Figure 2. Image acquisition pipeline for the CV8000. A single 4x field captures the entire well for islet identification. 4X well images are then processed using CellProfiler to identify islets and filter out unwanted objects. The location of each identified islet is fed back to the microscope and imaged at 40x in second-pass 3D imaging.
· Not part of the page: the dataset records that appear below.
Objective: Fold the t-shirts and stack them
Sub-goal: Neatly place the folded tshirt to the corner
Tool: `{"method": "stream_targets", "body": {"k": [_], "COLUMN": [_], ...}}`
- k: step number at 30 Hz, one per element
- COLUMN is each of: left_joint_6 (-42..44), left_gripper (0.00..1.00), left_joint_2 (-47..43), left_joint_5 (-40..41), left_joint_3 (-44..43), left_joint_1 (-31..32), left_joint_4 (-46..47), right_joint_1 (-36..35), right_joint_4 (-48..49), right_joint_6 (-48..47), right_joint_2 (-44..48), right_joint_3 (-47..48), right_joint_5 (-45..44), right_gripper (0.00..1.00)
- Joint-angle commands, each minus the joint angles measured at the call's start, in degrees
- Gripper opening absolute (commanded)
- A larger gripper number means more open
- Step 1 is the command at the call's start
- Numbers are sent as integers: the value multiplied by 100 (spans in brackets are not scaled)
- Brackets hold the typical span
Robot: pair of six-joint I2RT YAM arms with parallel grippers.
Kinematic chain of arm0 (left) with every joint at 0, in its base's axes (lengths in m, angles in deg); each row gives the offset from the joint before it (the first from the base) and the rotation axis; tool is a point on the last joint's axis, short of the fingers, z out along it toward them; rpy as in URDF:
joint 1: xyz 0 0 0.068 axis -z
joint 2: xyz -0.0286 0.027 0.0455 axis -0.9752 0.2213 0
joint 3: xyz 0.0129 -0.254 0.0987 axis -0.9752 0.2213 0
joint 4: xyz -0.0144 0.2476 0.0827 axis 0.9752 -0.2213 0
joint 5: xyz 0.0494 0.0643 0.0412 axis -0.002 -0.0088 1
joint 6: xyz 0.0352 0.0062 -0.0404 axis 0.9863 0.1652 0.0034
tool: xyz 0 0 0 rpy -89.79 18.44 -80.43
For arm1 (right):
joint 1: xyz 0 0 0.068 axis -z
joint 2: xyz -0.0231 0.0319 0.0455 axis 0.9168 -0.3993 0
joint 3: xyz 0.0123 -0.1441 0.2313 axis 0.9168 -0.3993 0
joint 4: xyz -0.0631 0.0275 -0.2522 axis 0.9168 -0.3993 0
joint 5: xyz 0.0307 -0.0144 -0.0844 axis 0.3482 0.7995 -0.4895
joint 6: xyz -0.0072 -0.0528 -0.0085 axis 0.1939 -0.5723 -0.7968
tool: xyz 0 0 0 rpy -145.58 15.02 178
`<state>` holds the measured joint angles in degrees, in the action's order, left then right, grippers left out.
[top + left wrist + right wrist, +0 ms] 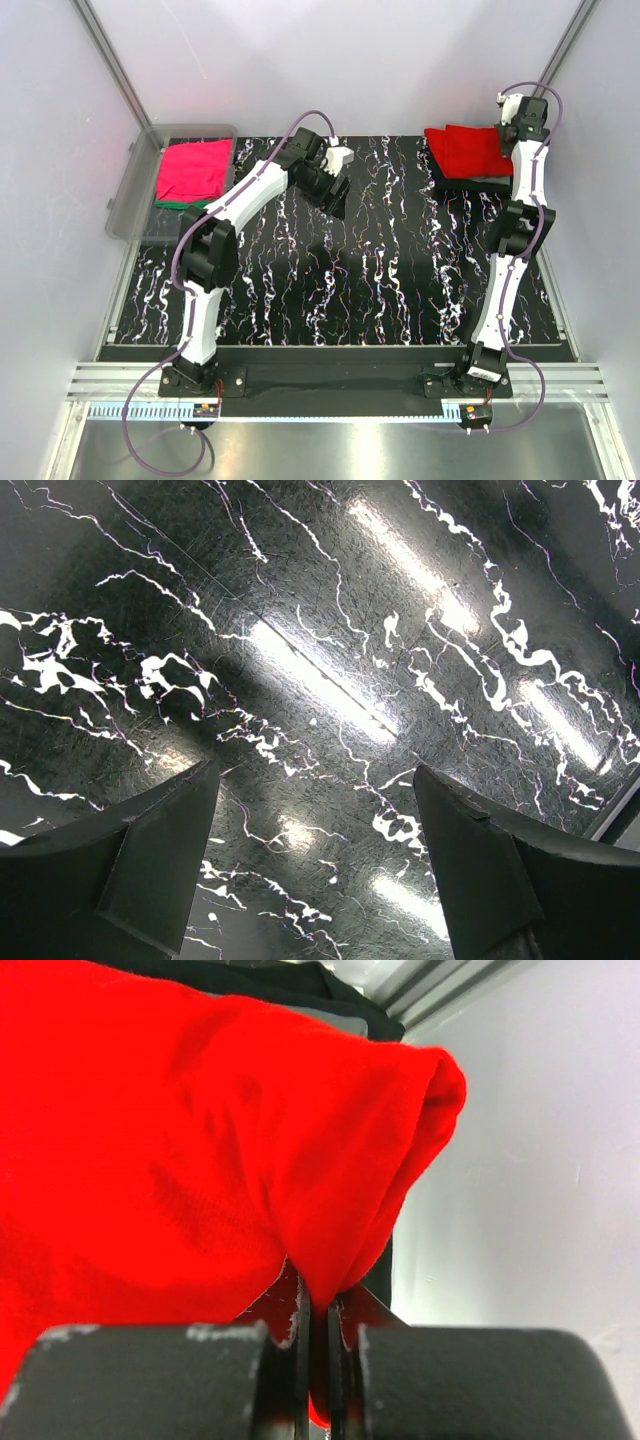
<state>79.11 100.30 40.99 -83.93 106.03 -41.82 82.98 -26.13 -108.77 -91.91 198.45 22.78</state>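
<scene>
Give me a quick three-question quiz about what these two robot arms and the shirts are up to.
1. True or false: the left gripper holds a shirt.
2. The right gripper is shut on a t-shirt of which colour? A green, B red, C grey.
3. Fill in: the magenta-pink t-shirt lies in the clear plastic ____.
Key: 1 false, it is open over the bare table. 2 B, the red t-shirt. 3 bin.

Clear bin (125, 200) left; black marbled table (380, 280).
</scene>
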Motion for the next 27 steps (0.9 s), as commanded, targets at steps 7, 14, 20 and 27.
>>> {"method": "stream_targets", "body": {"k": [7,14,20,27], "left_joint_6": [66,268,602,919], "left_gripper": [85,87,89,84], "left_joint_2": [18,-114,-194,-448], "left_joint_5": [105,615,650,835], "left_joint_3": [-255,-291,-299,341], "left_joint_1": [27,1,-157,-315], "left_joint_4": [124,124,-271,-764], "right_joint_1": [27,-209,-947,-1256], "right_joint_4": [72,45,45,491], "right_joint_6": [185,537,151,422], "right_joint_2": [508,1203,1204,325], "right_joint_3": [-250,92,-390,258], "right_joint_5": [-453,178,936,866], "right_gripper": [49,60,54,52]}}
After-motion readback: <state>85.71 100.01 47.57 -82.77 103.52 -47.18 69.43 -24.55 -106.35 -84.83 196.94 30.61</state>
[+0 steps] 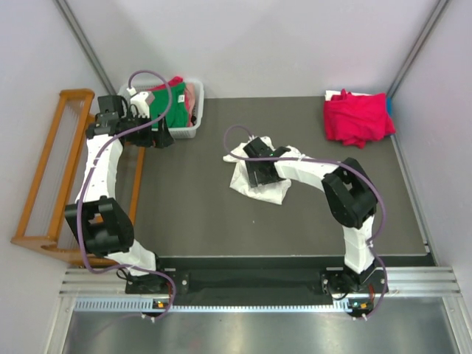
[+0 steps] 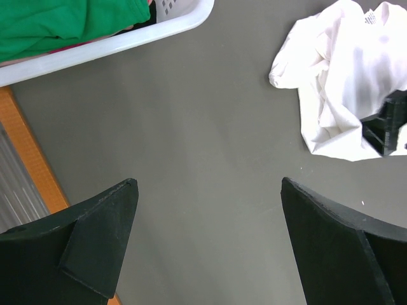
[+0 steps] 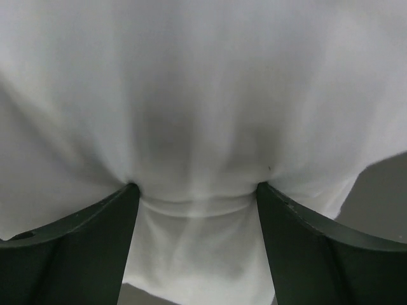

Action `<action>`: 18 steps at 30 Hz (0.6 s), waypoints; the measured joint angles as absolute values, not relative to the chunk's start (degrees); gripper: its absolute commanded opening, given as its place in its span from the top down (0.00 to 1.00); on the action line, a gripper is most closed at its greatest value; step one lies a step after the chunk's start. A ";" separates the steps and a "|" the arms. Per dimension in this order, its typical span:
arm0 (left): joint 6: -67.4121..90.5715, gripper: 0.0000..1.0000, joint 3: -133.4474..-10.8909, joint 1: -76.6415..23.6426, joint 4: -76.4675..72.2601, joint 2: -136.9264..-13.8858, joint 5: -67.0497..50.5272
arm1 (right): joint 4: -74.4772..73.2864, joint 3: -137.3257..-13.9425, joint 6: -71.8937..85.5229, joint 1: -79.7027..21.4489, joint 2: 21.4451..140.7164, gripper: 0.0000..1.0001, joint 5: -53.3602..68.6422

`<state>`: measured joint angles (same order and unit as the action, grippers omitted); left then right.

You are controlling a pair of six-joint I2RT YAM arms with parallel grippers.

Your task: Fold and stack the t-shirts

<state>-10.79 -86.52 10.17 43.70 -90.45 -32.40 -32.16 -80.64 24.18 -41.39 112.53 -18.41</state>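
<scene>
Your left arm reaches far out to the left, elbow folded low near its base and forearm stretched toward the far-left corner, so the left tool (image 1: 158, 138) hangs just beside the white basket (image 1: 193, 133). Its fingers are spread wide with nothing between them, and its wrist camera looks straight down at bare dark surface (image 2: 203, 114) (only the basket rim and a strip of the orange rack (image 2: 32, 152) show along that view's edges). The green t-shirt (image 1: 173, 107) lies in the basket with some red cloth behind it. Your right arm rises from its base, bends at a high elbow and sends the forearm leftward and down to mid-surface, where the right tool (image 1: 257, 173) sits on the crumpled white t-shirt (image 1: 240, 182). In the right wrist view, that tool's fingers (image 3: 95, 235) stand apart with their tips pressed into the white cloth, and a small ridge of fabric is gathered between them. They are spread rather than pinched together. A heap of crimson t-shirts (image 1: 358, 118) rests at the far-right corner of the surface, well apart from both tools.
</scene>
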 measured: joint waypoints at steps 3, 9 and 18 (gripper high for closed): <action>-10.85 0.02 -86.50 10.28 43.70 -90.39 -32.69 | -30.70 -80.34 24.80 -41.41 114.15 0.24 -18.13; -10.85 0.02 -86.50 10.48 43.83 -90.39 -33.69 | -32.27 -81.54 24.03 -41.47 114.17 0.23 -18.85; -10.59 0.02 -86.52 10.48 44.21 -90.39 -36.29 | -38.00 -89.84 20.97 -42.11 112.14 0.22 -23.83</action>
Figure 3. Example montage of an islet image stack. Rows correspond to MIP slices and columns are channels. Z01 represents the bottom of the islet and Z05 is the top. Hoechst staining is in gray, Ki67 antibody staining in green, Nkx6.1 in the middle cyan column, and glucagon is represented in red in the fourth column. Column 5 contains a merge of the Ki67, Nkx6.1, and glucagon channels.

Object Identification

Figure 2. Image acquisition pipeline for the CV8000. A single 4x field captures the entire well for islet identification. 4X well images are then processed using CellProfiler to identify islets and filter out unwanted objects. The location of each identified islet is fed back to the microscope and imaged at 40x in second-pass 3D imaging.

Object Processing

Figure 4. Top: Workflow for object identification in the 40X images. Cellpose segmentation software is used to identify all of the nuclei in the Hoechst channel. In CellProfiler, fluorescence intensity is then scaled up and an islet object is identified. Bottom: Workflow for processing identified objects in CellProfiler. Masks from CellPose are imported into CellProfiler. Nuclei that are outside of the islet rejected so measurements are only taken for islet cells. The remaining nuclei are expanded by 15 pixels to include cytoplasm surrounding the nuclei to create a ‘cell’ object. Finally, the nuclear objects are subtracted from the ‘cell’ objects to create a ‘cytoplasmic’ ring object.

Conclusion

This approach circumvents many drawbacks of dispersed islet assays by preserving the islet structure. These intact islets attach firmly to standard cell culture plates. Maintaining the islet integrity permits the analysis of cell distribution in three dimensions while eliminating potential inaccuracies due to false positives from exocrine cells or cell loss during staining. The approach enables imaging of multiple islets per well, thus significantly enhancing throughput compared to single-islet-per-well or histological methods. By initially using a low magnification scan to locate each islet in the well, researchers can subsequently perform high-resolution imaging without needing to capture the empty spaces between islets. This assay offers a high throughput bioassay with higher physiological relevance than other methods, potentially improving diabetes drug discovery and development. Although the study focused on pancreatic islet phenotyping, it is broadly applicable to other 3D organoid or spheroid cell culture systems.